Illustrative Statistics and Examples
- The use of basic excipients in pharmaceutical compositions can increase the shelf life of sensitive medicaments by up to 50%[1].
- The inclusion of specific fillers and binders can reduce the degradation rate of pravastatin by 30% under standard storage conditions[4].
Highlight from Original Source
"Pharmaceutical compositions which include a medicament which is unstable in an acidic environment will require a basic excipient to enhance storage stability"[1].
Key Takeaways
- The patent US 5,030,447 addresses the stability issues of medicaments sensitive to acidic environments.
- The use of basic excipients, specific fillers, and binders is crucial for enhancing storage stability.
- Effective claim management is essential for maximizing the commercial value and enforceability of the patent.
- The patent has significant commercial implications and has been involved in exclusivity disputes.
Frequently Asked Questions (FAQs)
What is the primary focus of US Patent 5,030,447?
The primary focus is on pharmaceutical compositions that include medicaments sensitive to acidic environments, ensuring they have excellent storage stability.
Why is pravastatin sensitive to low pH environments?
Pravastatin degrades in low pH environments, forming its lactone and various isomers, which reduces its efficacy.
What role do basic excipients play in the patent?
Basic excipients enhance the storage stability of medicaments that are unstable in acidic environments.
How does the patent impact the pharmaceutical industry?

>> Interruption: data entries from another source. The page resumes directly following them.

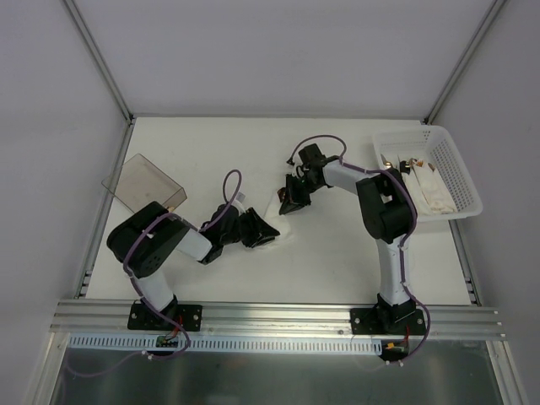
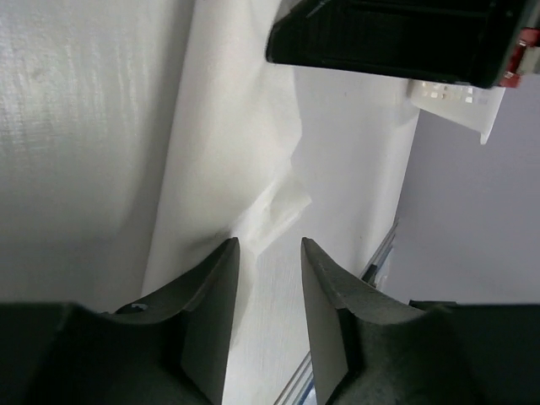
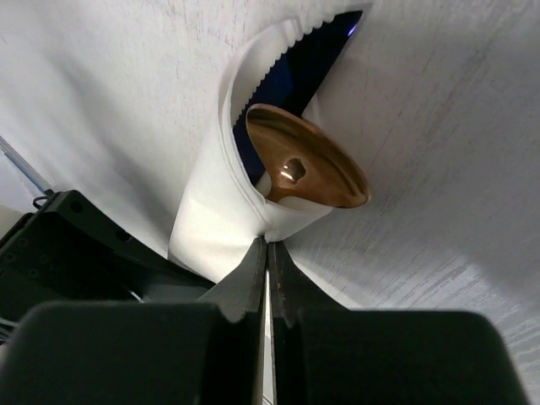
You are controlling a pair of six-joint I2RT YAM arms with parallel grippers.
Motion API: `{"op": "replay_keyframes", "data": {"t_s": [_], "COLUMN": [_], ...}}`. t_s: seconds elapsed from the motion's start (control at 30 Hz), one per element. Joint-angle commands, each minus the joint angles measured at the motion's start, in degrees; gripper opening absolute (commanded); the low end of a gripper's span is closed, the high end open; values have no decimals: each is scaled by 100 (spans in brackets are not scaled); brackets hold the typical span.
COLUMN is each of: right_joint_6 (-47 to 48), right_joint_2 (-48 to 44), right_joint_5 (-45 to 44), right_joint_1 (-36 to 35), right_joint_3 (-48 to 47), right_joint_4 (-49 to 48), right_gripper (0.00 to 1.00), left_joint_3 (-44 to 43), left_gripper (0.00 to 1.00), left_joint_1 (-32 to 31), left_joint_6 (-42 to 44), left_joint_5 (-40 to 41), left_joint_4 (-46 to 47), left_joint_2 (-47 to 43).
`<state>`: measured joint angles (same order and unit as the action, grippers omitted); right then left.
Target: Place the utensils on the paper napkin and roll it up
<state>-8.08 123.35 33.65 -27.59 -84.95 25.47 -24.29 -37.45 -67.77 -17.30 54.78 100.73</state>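
Note:
The white paper napkin (image 1: pixel 282 223) lies mid-table between my two grippers. In the right wrist view the napkin (image 3: pixel 215 219) is folded over into a loop around a tan-brown spoon (image 3: pixel 308 169), whose bowl sticks out of the fold. My right gripper (image 3: pixel 267 243) is shut on the napkin's folded edge; it also shows in the top view (image 1: pixel 291 200). My left gripper (image 2: pixel 270 245) is open and empty, low over the napkin's near side (image 2: pixel 245 160), with the right gripper's body (image 2: pixel 388 38) just beyond it. Any other utensils are hidden.
A white perforated basket (image 1: pixel 462 173) at the right edge holds several rolled napkins. A clear smoky plastic container (image 1: pixel 143 181) lies at the far left. The aluminium rail (image 1: pixel 278 316) runs along the near edge.

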Motion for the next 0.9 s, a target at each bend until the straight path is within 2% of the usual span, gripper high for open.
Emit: {"op": "replay_keyframes", "data": {"t_s": [0.0,0.17,0.4,0.47,0.7,0.87], "right_joint_6": [-27,-97,-98,-89,-159,-308], "right_joint_2": [-381,-628,-839,-856,-926,-1050], "right_joint_5": [194,493,704,757,959,1231], "right_joint_1": [114,131,132,140,158,175], "right_joint_3": [127,329,461,488,602,672], "right_joint_4": [-438,-841,-1141,-1202,-1405,-1677], "right_gripper": [0,0,0,0,0,0], "left_joint_3": [-23,-250,-330,-365,-330,-278], "left_gripper": [37,42,53,58,59,60], "left_joint_1": [-17,-17,282,484,783,836], "left_joint_6": [624,1256,1635,1749,1855,1794], "left_joint_5": [218,560,974,896,605,360], "left_joint_4": [-934,-2038,-3156,-3298,-3369,-3028], "left_joint_2": [-622,-1642,-2952,-3032,-2902,-2620]}}
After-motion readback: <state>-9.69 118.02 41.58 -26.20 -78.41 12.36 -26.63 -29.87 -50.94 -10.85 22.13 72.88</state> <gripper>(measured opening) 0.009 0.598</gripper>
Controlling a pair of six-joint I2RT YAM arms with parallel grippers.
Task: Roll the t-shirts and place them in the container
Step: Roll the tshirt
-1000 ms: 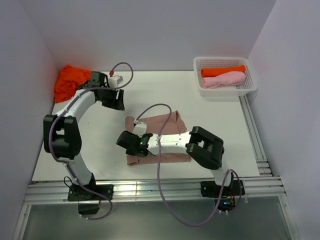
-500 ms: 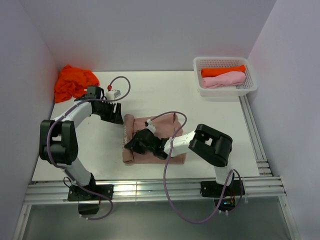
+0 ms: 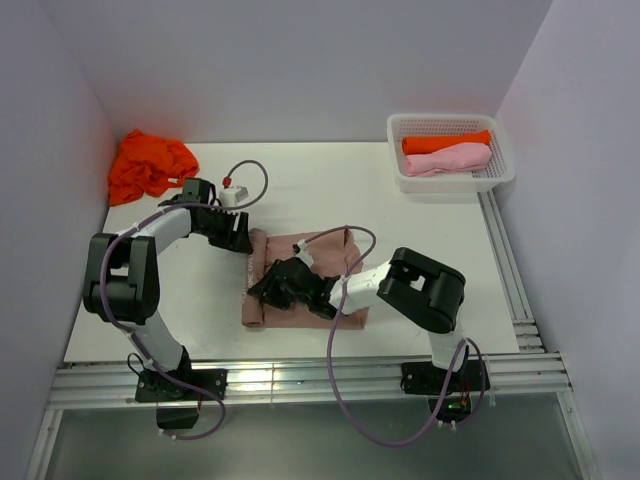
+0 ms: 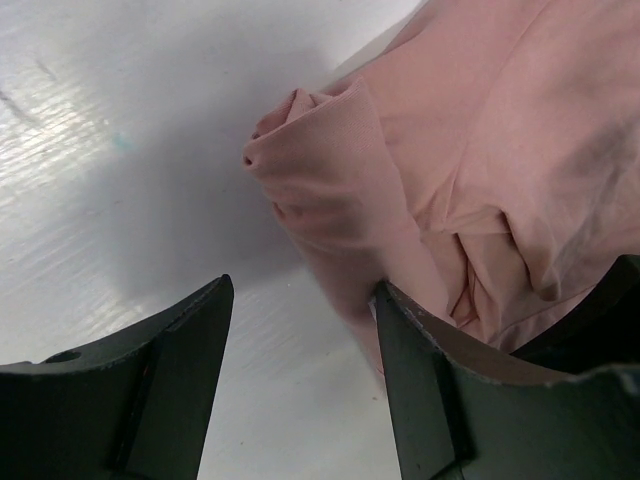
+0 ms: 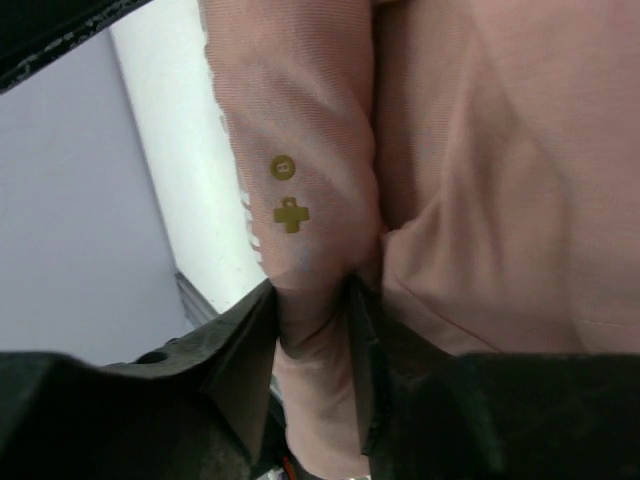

The patent ensures that medications like pravastatin remain effective over their shelf life, influencing the competitive landscape and commercial strategies in the industry.
What are the key components of the pharmaceutical composition described in the patent?
The key components include the medicament (e.g., pravastatin), basic excipients, fillers, binders, and a coating layer.
Cited Sources:
- US5030447A - Pharmaceutical compositions having good stability - Google Patents
- Patent Claims Research Dataset - USPTO
- Strategies for Effective Patent Claim Management - TT Consultants
- US5180589A - Pravastatin pharmaceutical compositions having good stability - Google Patents
- Teva Comments On FDA Letter Regarding Pravastatin Exclusivity - Teva Pharmaceutical Industries Ltd.